* [Exercise description]
Only the number is needed: the count of lines in the records with the word "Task".

(Excerpts from a dataset)
::::

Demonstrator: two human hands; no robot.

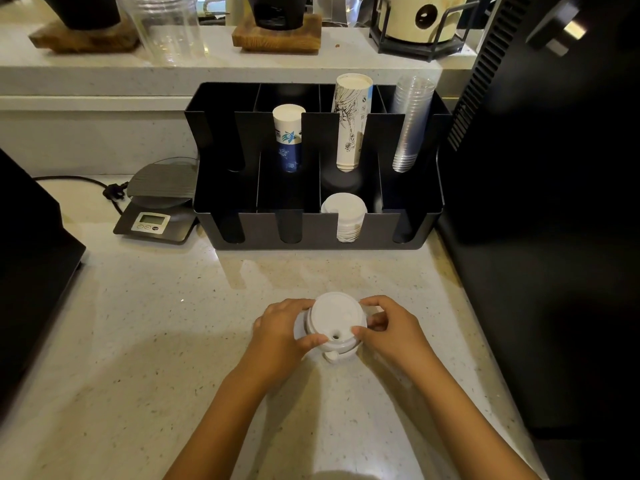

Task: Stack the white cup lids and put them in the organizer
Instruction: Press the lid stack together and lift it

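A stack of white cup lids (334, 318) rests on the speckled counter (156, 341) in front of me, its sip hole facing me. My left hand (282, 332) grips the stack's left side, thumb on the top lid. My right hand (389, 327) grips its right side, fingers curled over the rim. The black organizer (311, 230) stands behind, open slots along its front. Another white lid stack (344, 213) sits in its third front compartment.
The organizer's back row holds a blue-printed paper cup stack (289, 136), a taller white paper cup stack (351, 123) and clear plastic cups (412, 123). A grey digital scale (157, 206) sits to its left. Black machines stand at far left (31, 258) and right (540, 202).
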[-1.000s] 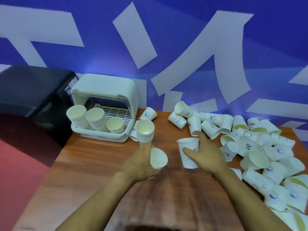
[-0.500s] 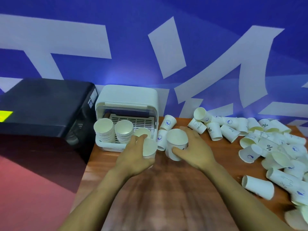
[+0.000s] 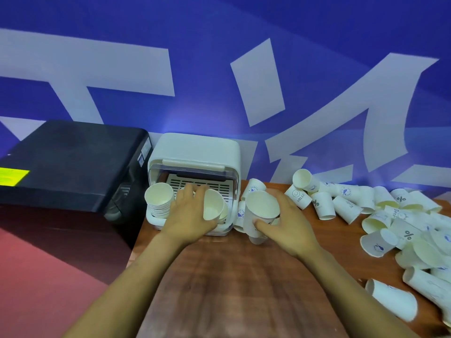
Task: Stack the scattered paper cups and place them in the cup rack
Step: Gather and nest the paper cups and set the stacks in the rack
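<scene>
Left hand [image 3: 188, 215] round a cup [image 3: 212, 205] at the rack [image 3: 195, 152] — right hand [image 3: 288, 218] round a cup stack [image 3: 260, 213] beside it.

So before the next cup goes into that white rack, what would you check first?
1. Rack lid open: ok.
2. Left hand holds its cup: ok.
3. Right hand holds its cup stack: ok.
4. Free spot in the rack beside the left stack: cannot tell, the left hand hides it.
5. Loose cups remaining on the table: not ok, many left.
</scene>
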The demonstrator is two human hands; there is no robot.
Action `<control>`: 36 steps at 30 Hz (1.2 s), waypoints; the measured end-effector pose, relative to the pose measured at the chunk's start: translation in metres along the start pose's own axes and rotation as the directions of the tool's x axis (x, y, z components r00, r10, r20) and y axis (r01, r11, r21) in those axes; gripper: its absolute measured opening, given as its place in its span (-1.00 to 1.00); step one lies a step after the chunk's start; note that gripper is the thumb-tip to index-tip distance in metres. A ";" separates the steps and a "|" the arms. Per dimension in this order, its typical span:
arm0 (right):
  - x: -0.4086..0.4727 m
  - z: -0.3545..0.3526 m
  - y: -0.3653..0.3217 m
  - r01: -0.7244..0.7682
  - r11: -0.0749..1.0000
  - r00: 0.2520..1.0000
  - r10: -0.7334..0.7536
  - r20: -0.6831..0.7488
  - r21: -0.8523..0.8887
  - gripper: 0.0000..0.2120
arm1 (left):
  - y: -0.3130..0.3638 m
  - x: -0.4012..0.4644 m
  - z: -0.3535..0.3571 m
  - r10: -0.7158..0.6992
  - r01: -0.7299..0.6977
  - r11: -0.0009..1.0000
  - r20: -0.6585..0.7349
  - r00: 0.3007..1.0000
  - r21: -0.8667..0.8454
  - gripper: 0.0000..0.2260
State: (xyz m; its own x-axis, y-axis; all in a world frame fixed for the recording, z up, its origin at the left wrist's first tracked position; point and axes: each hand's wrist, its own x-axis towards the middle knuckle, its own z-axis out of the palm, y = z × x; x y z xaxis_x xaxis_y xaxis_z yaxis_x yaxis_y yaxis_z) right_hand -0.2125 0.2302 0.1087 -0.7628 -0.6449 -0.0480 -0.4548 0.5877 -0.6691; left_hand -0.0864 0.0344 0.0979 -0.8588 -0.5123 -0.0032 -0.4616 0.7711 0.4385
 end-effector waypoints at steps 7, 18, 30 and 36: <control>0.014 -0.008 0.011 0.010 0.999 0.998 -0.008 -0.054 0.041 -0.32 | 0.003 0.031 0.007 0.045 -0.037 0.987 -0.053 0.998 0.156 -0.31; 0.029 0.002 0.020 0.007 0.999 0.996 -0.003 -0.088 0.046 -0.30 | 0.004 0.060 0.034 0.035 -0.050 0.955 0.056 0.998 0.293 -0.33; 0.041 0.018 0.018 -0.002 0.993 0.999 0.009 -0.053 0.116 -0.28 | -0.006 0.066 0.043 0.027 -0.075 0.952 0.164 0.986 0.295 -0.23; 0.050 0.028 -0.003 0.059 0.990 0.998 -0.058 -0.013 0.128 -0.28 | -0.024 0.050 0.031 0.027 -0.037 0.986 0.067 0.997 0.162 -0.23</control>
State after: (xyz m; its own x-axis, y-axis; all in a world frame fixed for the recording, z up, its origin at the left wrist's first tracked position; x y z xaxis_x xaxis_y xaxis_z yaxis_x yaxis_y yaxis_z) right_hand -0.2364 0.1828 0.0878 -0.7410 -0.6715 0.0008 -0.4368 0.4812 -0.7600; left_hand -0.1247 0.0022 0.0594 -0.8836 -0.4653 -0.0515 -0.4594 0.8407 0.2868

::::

* [Answer space]
2